What do they call a road trip in space? | Defy the Stars by Claudia Gray [ARC]

Defy the StarsNoemi is determined to save the planet Genesis even if it means sacrificing her own life to do so. But when she finds out there might be another way to save her home planet, she’s willing to travel all around the galaxy to make it happen. In this scenario, the only sacrifice would be a mech that she found aboard an abandoned ship. She’d almost feel bad about it, but mechs aren’t human and don’t have opinions or feelings anyway, right?

I’m starting to think that sci-fi might not be my genre. I either find it really confusing or the explanations of the technology is too boring. I just have a hard time when there’s all this future technology that I don’t really understand. On top of that, this book has multiple WORLDS that I need to try to understand. It’s not easy, I’ll tell you that. I felt like I got a pretty good handle on Earth (obviously), Genesis, and Kismet, but then Stronghold and Cray are toss-ups. I have no idea which world is which. Overall, I wish that there had been a little more world(s) building. Gray had such a huge opportunity to create these awesome new planets, but in the end I feel like I didn’t really get a sense of “there-ness” for any of them. They might as well have been all one planet. Also, I wish the characters had actually gone to Kismet instead of just landing on its moon. That almost felt like a cop-out to me. Like the author didn’t really want to go into all the detail that Kismet would require so she just said, “Here, I’ll have them go to this more boring place instead.”

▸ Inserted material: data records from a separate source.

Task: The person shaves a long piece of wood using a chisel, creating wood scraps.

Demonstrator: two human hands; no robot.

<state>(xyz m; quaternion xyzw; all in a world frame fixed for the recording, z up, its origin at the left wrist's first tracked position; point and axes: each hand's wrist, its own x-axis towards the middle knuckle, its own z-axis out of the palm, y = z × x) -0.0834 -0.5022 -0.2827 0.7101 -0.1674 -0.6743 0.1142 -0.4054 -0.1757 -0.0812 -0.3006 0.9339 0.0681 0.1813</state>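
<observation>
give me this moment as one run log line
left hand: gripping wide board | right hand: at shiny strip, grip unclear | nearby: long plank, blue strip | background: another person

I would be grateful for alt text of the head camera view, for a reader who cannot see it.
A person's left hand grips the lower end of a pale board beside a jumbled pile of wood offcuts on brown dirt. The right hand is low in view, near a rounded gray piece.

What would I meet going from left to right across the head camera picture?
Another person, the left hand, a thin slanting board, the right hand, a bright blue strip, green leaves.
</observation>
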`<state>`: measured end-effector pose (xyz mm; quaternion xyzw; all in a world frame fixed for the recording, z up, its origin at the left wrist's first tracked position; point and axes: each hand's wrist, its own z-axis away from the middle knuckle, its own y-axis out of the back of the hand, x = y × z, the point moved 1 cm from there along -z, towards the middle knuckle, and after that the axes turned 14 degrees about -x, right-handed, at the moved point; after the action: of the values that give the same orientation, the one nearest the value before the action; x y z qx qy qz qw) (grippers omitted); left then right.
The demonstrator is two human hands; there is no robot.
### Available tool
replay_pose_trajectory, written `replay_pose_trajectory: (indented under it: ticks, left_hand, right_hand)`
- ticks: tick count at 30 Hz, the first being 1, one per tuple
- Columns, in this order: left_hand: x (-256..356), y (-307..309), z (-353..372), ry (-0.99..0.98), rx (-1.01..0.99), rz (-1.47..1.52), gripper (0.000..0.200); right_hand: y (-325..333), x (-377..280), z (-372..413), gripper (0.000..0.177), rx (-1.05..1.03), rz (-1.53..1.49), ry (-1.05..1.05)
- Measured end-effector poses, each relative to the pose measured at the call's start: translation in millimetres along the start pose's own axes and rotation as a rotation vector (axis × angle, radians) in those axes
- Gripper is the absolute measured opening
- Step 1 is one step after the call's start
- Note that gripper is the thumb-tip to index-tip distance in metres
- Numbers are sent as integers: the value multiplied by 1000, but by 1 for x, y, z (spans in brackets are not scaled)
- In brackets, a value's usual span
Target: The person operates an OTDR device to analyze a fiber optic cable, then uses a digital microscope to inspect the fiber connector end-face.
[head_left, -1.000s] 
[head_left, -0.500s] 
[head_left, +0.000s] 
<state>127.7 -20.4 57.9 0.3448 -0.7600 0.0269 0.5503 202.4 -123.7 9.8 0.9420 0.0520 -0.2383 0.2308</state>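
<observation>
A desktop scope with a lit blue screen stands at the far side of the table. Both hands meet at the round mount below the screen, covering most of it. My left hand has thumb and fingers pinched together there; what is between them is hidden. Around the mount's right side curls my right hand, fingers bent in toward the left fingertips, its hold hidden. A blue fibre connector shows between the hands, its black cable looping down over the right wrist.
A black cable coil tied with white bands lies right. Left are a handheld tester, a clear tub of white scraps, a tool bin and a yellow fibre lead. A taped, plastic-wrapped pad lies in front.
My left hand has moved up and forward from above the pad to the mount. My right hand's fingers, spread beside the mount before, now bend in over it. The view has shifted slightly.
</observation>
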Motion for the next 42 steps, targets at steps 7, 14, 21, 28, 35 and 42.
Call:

Noemi was okay as a character. I didn’t hate her, but I didn’t love her either. I don’t really feel like we got to know her that well. We get some of her background, but it’s more telling rather than showing. I didn’t feel anything about her history. Like, I felt bad that she’d lost her whole family, but it didn’t feel like something tragic in her backstory even though it was. Does that even make sense? I did like the religious aspect of her character though, it gave her a little more depth. Abel was a little more interesting. There were times when you could almost forget that he’s a mech (basically a robot) but at the same time, you never really could. There were times throughout the book when his abilities were a little too convenient. Oh, the characters are in a bind? Luckily Abel can do this thing and get them out of it! I mean…everything that he did was plausible with who his character was, but still…too convenient. And I thought all the details about how he’s programmed to be really good at sex was weird and unnecessary to ANY aspect of the plot. Honestly, it just made me feel super uncomfortable every time he brought it up. Secondary characters were alright. They were really just there to help the main characters keep the plot moving.

The relationship between Abel and Noemi just seemed so obvious and contrived. Like…of COURSE they’re going to fall in love. Never mind that Abel is NOT HUMAN. Here’s the thing. I always have a really hard time when a human girl falls in love with an alien, a being who is technically hundreds of years older than her, or robots. Basically anything that isn’t really human. It just feels so weird to me! Like…we wouldn’t have a YA book where a human girl falls in love with a dog, right? So what makes these other non-human love interests okay? In my opinion, nothing. Nothing makes it okay. I’m still creeped out. WHY COULDN’T THEY HAVE JUST BEEN FRIENDS???

Overall, I thought this book was just okay. It was really slow for me to get into, but once I was about halfway through the pace really started to speed up and I finished the last half fairly quickly. It looks like this is going to be a series though and I just don’t see myself having the motivation to pick up the next book even though I wouldn’t necessarily mind finding out what happens next. But if you’re already into sci-fi, then I think you might like this book.

Overall Rating: 3
Language: None
Violence: Moderate
Smoking/Drinking: None
Sexual Content: Moderate. No actual sexual encounters, but it is mentioned openly at times.

Note: I received this book free from NetGalley in exchange for an honest review.